**EXERCISE BRIEF**
Write out word for word each line from the top of the material through the line that has "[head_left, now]". Pictures do not go in.

**RECORDED INFORMATION**
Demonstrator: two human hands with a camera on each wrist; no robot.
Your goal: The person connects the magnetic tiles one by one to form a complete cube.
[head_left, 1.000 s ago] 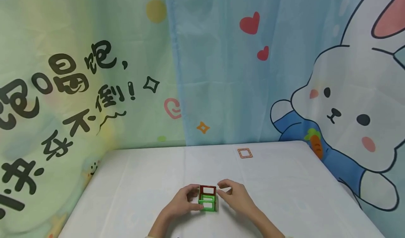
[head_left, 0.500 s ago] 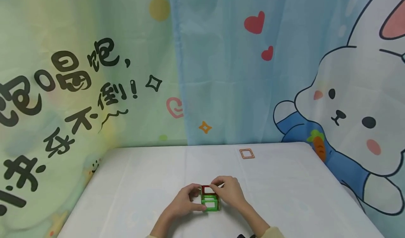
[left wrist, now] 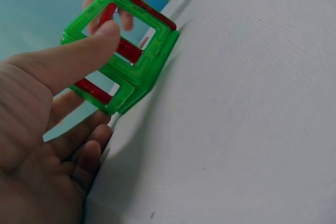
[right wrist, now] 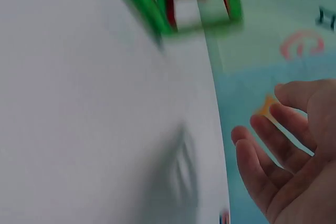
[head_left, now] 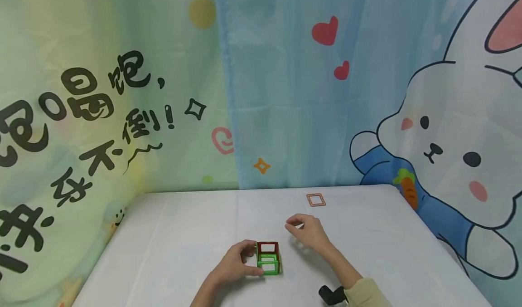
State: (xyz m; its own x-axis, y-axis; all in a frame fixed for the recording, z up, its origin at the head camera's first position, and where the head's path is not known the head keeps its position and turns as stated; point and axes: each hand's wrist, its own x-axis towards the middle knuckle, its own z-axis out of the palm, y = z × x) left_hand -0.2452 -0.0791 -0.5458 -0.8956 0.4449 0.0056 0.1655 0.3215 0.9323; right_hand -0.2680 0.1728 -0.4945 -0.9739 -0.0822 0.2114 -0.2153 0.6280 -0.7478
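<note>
- Tile structure: a small open box of green and red square frame tiles, standing on the white table near the front edge, about midway across.
- Left hand: just left of the tile structure and touching it; the thumb presses on a green frame while the other fingers curl round the far side, so the hand grips the structure.
- Right hand: to the right of and beyond the tile structure, apart from it, raised over the table; fingers loosely curled, slightly spread, holding nothing.
- Orange square tile: flat on the table, well beyond the tile structure and to its right, near the far edge.
- Cartoon curtain: hangs behind the table, far beyond the tile structure.
</note>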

**YOUR SOLUTION**
Demonstrator: two human hands with a camera on each wrist; no robot.
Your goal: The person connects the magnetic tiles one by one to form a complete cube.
[head_left, 1.000 s ago] 
[head_left, 0.500 s ago] 
[left wrist, now] 
[right wrist, now] 
[head_left, now] 

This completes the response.